_Exercise_
Using the data below, output the first line and every line after it up to and including the line containing "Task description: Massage", exactly as written and with nothing added.

□ □ □ □ □

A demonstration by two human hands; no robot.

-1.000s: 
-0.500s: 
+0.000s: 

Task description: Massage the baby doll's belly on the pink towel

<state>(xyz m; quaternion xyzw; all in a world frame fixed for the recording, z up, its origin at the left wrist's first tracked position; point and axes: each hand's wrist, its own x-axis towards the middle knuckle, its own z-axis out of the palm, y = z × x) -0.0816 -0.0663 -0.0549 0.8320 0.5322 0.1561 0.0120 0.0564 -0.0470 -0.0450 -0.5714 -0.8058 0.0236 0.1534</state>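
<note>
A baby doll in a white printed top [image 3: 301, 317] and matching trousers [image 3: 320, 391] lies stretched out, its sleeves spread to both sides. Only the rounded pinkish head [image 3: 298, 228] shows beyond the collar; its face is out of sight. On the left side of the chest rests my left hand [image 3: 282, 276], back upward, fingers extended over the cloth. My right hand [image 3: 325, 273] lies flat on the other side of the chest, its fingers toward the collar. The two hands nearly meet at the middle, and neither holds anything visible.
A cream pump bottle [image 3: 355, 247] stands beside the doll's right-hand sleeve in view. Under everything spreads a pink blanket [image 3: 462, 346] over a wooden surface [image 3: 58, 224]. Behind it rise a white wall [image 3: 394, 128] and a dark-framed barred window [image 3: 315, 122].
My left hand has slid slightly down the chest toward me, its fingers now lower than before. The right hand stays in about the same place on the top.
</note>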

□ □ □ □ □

_Result of the exercise_
A demonstration by two human hands; no robot.

-1.000s: 
-0.500s: 
+0.000s: 

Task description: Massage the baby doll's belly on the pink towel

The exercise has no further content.